Task item:
Give the number of lines in the listing that hold the word "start". Write nothing but that number.
────────────────
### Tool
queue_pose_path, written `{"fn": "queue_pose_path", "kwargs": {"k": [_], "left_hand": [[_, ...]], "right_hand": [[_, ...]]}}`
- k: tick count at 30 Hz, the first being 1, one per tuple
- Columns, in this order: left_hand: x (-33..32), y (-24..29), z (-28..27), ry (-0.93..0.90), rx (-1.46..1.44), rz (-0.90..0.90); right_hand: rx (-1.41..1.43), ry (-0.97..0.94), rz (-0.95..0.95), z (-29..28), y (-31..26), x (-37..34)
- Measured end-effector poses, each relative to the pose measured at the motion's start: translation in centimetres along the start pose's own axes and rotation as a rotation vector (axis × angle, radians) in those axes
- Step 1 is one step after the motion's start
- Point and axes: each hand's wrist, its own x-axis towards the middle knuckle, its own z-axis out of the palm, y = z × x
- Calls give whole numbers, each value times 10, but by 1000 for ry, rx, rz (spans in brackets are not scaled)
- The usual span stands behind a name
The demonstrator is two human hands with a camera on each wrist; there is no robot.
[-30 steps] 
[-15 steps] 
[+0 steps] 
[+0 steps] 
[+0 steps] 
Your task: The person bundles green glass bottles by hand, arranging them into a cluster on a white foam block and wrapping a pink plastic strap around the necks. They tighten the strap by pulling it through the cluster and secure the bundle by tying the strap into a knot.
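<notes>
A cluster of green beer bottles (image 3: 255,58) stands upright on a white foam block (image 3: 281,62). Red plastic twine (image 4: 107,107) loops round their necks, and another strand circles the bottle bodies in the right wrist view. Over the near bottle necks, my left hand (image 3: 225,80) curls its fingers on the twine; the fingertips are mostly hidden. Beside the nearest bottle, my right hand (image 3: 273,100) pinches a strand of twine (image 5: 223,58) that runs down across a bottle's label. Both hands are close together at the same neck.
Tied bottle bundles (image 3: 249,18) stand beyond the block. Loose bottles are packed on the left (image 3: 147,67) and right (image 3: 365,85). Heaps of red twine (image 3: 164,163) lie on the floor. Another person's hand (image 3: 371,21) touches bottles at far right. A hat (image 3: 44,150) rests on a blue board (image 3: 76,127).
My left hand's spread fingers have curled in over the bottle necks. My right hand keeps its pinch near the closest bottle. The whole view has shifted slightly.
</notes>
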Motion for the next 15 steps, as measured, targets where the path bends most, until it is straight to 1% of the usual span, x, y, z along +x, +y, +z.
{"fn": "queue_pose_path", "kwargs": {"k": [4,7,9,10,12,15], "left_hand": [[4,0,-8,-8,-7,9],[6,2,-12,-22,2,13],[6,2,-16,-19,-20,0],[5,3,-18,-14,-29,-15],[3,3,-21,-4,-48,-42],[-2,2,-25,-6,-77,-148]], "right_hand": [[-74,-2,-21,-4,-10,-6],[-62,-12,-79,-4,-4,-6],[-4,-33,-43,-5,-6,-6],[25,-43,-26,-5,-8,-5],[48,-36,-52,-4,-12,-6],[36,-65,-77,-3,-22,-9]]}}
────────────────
Your response:
2